Alex Zanardi, due medaglie d'oro a Londra 2012.

Ma gli vogliamo bene solo con la medaglia al collo?

Olimpionici e disabili. Ori, argenti e bronzi di Londra 2012, tutti al Quirinale, davanti a Napolitano. Ci hanno inchiodato a giornali e tv tutta l'estate. Eppure questo afflato collettivo oggi sembra già evaporato...
Roberto Perrone

Oggi il Presidente della Repubblica riceverà tutti gli atleti medagliati di Londra 2012 (Olimpiade e Paralimpiade), l’afflato collettivo che aveva circondato la grande kermesse dedicata allo sport per disabili sembra già evaporato, come questa breve ma calda estate. Ho letto su un blog di qualcuno che si è lamentato con il conduttore (padre di un bambino disabile) di una trasmissione radio, perché aveva dedicato la puntata a protestare contro i tagli del Governo sull’assistenza ai disabili.
La Paralimpiade non ha mai avuto una copertura come a Londra 2012. In televisione, sui quotidiani, ovunque. Alcuni media si sono addirittura trovati spiazzati dal seguito che hanno avuto queste gare e hanno rimediato in corsa, affidando articoli di “recupero” a firme (cosiddette) “di punta”. È stato obbiettivamente un grande avvenimento, dove gli italiani si sono comportati benissimo raccogliendo 28 medaglie (come i loro colleghi dell’Olimpiade conclusa il 12 agosto): 9 ori, 8 argenti, 11 bronzi. Alcuni atleti, alcune storie, alcune imprese sono stati sensazionali come Alex Zanardi (due ori e un argento nel ciclismo); Cecilia Camellini (due ori con record del mondo e due bronzi nel nuoto); poi come i due ori dell’atletica, la simpaticissima Assunta Legnante (nel peso) e Martina Caironi (nei 100 metri).

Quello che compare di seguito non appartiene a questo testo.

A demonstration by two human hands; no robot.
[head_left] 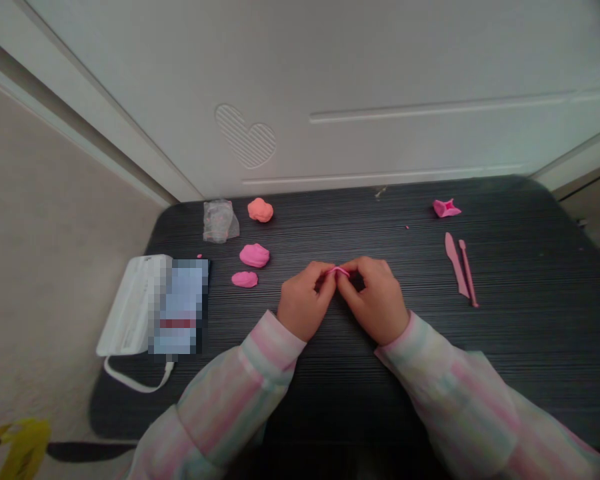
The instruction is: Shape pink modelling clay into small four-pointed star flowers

Però. Però l’impressione generale è che sia stato compiuto dai media (e tramite questi da tutti noi) un grande esorcismo. In questo paese i disabili sono persone di serie B, non solo per la mancanza di sostegno, di aiuti, di strutture, non solo perché c’è chi specula su di loro con false invalidità, ma soprattutto perché in Italia c’è una cultura che rifiuta la vita in tutte le sue forme, in tutte le sue diversità e che nei confronti dei disabili prova sentimenti contrastanti. Ho letto banalità (le solite citazioni di Pontiggia da Nati due volte), ho visto un servizio televisivo su Alex Zanardi che si concludeva «lui rappresenta la parte migliore di tutti noi» (perché la parte migliore di noi la dedichiamo ad altro), ho intuito commozioni a termine. Infatti già sono finite.

I disabili, i deboli, i sofferenti ci fanno paura. Siamo pronti a liberarci dei bambini con malformazioni, a non farli nascere, siamo pronti a chiedere di «non far soffrire chi non può vivere come noi», chi non può avere l’esistenza che noi abbiamo stabilito sia “normale”, e poi ci siamo esaltati e commossi di fronte agli atleti paralimpici proclamandoli “eroi”. Ma non è una contraddizione, in fondo, è perfettamente consequenziale. Noi i disabili li vogliamo così, circoscritti in una specie di momento magico, li vogliamo così, vincenti, che superano le difficoltà e compiono grandi imprese sportive, vogliamo esaltarli una tantum, ma poi ognuno per sé. Li vogliamo così perché così ci auto-assolviamo per il nostro disinteresse e per la nostra assenza di reale partecipazione alle loro vite. Ce l’hanno fatta, sono grandi, non hanno bisogno di noi. E così torniamo, nella vita di tutti i giorni, a voltarci dall’altra parte, a predicare la civiltà dei perfetti, a sostenere, come fece una giornalista famosa in un dibattito televisivo sulle malformazioni genetiche, qualche anno fa (e mi è rimasto qui, stampato in fronte): «Questi bambini non potranno mai essere felici». Felici secondo il suo criterio certo che no. E loro lo sanno. Mia figlia lo sa benissimo. Però lei è felice, felice come solo lei sa esserlo. Non andrà mai alle Paralimpiadi, ma è straordinario che sia qui. La sua vittoria avviene ogni giorno, nella quotidianità della disabilità che i cantori della Paralimpiade ignorano perché troppo dolorosa. Meglio parlare delle medaglie d’oro, raccontare le storie di grande atleti ogni quattro anni che affrontare la diversità ogni giorno. Quella ci tranquillizza, questa ci fa paura.